The discussion about women’s rights to cover their faces in France rumbles on. The law states that it is illegal for anyone to cover their face in public with a mask, helmet, balaclava, niqab or other veil.
The burqa is also banned if it covers the face. Islamic headscarves are banned from French schools and government buildings by a separate law prohibiting visible religious symbols including crosses, turbans, and kippahs (brimless hat worn by some Jewish men).
Compared to the British approach, which is more tolerant, the French policy seems draconian. Examples of heavy-handed policing of Muslim women (a woman on the beach in Nice being forced to remove her outer clothing by armed police officers in August 2016; a veiled woman being dragged screaming into a police vehicle in Toulouse in April 2018) do not improve the general picture.
In 2010, American Islamic scholar Hamza Yusuf said he was personally opposed to the face veil, but that it is nevertheless a legitimate choice for Muslim women.
He wrote that on a trip to France he reflected how odd it was that “to unveil a woman for all to gape at is civilised but for her to cover up to ward off gazes is a crime”. He added: “While the French Prime Minister [François Fillon at that time] sees no problem exposing in public places a woman’s glorious nakedness, he is oddly and rabidly disturbed by allowing others to cover it up.
“The sooner secular nations learn to allow people of faith to live their lives in peace, the sooner peace will flourish.”
Read that again. There’s a problem. Where is the woman’s decision in that? Who is doing the exposing in this paragraph? An invisible man? And for what purpose? In order that she may be gazed at. Sorry, but a woman’s body isn’t merely sexual. Most women in France do not choose to wear shorts in order to attract the male gaze, and they don’t wear a floor-length frock to avoid it.
They wear what seems practical and appropriate at the time. Shorts when it is hot, evening dress when it’s a formal party, headscarf when painting the ceiling, jeans because they’re comfortable.
Feeling obliged to cover up in order to avoid being gazed at is nonsense. Men don’t do it, why should women? It is the same deal as saying women should cover up to avoid being whistled at, harassed, stalked, up-skirted or even worse.

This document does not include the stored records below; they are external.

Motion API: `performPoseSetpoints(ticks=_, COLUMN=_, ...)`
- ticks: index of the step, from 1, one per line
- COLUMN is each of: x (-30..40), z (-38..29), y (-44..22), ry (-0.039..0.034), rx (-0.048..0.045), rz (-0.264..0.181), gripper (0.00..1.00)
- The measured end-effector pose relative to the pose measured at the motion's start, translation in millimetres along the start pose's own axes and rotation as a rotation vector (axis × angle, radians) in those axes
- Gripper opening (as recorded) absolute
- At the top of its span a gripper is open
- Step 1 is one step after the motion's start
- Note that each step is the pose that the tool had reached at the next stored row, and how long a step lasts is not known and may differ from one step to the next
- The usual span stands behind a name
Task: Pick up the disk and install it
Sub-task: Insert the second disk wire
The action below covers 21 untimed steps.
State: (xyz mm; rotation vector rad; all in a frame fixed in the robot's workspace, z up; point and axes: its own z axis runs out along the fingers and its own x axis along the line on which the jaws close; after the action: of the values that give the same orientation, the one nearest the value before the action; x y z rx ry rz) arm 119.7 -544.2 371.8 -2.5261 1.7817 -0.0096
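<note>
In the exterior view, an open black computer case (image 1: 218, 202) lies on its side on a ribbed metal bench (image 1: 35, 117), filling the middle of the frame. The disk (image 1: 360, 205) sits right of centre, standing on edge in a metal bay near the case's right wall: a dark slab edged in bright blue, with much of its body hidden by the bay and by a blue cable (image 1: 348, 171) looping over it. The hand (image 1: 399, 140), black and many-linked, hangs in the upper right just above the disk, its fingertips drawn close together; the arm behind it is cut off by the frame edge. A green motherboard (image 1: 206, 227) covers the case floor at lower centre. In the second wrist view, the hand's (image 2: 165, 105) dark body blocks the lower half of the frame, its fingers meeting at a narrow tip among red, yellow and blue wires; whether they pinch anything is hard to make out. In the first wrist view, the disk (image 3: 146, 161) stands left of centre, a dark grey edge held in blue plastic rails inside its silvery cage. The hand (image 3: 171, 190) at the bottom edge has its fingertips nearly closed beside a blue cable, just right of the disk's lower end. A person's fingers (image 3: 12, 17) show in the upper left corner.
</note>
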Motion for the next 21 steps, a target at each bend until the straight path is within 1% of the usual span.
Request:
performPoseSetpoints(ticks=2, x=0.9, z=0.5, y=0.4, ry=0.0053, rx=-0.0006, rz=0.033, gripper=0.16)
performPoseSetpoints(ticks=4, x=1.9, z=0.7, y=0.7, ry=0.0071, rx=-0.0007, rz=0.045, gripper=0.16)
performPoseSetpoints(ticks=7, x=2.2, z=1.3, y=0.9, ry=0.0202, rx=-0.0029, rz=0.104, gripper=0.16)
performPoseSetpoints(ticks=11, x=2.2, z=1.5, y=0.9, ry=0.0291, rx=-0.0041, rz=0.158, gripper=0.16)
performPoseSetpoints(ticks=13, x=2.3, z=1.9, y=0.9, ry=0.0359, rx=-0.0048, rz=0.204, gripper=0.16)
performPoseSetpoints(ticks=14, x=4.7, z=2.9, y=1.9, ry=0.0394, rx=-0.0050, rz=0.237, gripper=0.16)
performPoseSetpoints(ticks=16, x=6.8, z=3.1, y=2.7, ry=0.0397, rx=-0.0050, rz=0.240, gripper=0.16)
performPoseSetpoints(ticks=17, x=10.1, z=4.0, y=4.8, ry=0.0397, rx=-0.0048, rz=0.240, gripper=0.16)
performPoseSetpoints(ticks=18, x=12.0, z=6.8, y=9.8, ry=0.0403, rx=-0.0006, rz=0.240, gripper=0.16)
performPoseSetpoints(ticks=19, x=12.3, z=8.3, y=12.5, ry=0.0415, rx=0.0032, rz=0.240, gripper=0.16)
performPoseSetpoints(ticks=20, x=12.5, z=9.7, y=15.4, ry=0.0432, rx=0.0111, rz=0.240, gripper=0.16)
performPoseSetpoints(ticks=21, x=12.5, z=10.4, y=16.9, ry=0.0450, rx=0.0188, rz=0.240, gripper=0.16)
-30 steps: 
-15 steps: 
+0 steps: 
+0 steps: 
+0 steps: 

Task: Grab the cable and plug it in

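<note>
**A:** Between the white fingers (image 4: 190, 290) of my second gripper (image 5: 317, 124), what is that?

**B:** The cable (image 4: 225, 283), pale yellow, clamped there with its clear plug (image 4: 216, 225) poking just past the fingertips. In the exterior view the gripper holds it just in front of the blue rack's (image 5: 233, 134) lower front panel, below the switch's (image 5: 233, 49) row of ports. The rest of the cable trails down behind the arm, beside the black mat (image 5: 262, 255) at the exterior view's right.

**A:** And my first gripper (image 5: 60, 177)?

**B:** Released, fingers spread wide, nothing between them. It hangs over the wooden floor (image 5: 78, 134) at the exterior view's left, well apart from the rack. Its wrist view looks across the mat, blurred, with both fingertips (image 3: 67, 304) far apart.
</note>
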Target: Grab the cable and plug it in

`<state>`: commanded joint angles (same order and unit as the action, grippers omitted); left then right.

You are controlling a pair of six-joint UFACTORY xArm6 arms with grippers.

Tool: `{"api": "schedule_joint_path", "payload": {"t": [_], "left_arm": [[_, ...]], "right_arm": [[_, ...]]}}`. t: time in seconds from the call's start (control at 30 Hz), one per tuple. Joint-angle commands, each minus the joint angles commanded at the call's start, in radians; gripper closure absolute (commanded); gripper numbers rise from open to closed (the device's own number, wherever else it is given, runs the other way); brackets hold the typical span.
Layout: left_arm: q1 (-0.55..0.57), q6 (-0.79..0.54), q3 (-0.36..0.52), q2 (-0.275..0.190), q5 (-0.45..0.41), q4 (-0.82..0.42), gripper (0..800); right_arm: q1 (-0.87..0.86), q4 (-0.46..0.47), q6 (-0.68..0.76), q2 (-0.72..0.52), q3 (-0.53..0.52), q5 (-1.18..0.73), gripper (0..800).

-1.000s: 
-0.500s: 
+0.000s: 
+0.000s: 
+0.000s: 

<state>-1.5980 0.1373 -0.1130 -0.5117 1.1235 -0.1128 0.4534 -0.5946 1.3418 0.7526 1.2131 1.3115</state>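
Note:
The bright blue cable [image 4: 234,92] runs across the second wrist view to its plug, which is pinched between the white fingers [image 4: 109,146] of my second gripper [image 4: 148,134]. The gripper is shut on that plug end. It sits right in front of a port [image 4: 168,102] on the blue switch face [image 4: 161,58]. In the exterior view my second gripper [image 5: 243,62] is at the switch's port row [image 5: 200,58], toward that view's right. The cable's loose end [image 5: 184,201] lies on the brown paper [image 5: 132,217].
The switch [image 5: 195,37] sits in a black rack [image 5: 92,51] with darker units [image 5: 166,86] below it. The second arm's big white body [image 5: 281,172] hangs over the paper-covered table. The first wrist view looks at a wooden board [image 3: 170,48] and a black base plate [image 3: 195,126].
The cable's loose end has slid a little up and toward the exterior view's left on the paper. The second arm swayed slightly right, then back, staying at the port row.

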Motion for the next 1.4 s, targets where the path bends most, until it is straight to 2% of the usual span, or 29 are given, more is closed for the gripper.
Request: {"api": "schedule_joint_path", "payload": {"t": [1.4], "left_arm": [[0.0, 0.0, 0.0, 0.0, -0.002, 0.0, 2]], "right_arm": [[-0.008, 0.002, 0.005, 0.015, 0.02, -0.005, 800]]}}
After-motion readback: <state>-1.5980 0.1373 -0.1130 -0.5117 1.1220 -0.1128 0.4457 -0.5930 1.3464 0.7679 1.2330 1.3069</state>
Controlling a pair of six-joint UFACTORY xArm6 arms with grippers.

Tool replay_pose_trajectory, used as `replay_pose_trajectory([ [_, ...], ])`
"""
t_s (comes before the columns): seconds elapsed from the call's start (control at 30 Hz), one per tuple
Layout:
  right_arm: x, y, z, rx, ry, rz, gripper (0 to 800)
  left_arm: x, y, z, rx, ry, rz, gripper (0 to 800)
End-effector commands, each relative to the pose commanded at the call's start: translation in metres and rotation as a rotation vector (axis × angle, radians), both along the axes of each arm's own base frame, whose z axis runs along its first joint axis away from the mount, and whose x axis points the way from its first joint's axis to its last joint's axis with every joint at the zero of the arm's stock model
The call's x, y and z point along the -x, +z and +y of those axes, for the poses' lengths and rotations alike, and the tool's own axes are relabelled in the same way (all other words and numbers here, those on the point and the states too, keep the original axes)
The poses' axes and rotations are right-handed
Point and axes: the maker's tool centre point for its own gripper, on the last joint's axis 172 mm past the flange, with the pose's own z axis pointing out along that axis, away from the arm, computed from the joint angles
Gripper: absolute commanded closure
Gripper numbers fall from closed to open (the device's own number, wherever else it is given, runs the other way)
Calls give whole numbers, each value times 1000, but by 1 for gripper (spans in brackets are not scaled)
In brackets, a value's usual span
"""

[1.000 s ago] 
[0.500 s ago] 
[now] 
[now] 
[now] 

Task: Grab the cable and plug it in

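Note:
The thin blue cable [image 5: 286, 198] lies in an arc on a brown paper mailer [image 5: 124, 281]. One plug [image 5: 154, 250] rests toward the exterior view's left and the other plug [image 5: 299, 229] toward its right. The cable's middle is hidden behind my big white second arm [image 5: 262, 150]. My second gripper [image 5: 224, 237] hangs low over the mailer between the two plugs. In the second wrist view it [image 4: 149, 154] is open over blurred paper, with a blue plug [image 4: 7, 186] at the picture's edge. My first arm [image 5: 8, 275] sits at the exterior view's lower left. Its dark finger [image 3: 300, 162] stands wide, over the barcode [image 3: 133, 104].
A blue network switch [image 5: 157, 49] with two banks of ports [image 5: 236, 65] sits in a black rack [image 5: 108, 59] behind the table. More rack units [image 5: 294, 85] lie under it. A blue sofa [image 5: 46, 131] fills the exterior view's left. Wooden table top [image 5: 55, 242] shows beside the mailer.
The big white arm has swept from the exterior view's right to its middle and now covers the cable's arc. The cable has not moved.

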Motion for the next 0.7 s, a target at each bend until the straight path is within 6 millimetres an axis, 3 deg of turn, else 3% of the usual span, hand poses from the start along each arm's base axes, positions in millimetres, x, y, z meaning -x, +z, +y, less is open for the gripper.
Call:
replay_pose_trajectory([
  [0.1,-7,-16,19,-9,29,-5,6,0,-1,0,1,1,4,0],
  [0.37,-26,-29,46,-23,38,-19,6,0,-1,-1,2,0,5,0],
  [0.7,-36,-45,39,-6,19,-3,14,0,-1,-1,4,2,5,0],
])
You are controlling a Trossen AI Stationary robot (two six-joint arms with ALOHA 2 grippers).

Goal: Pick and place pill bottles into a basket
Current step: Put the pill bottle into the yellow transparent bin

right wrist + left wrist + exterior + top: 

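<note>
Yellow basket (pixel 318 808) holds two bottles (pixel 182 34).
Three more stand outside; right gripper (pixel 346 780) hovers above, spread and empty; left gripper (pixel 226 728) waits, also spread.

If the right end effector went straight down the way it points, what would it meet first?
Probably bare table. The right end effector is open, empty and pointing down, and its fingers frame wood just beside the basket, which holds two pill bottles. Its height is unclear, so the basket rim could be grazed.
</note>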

Women, however they are dressed, aren’t responsible for the criminal behaviour of certain men. I’m glad schoolgirls in France are protected from pressures to cover their hair, I’m glad that women’s faces can’t be covered up in public, and I welcome the new Loi Schiappa, establishing €90 on-the-spot fines for sex pests on the street.
Because the problem isn’t what women wear, it’s what men read into it.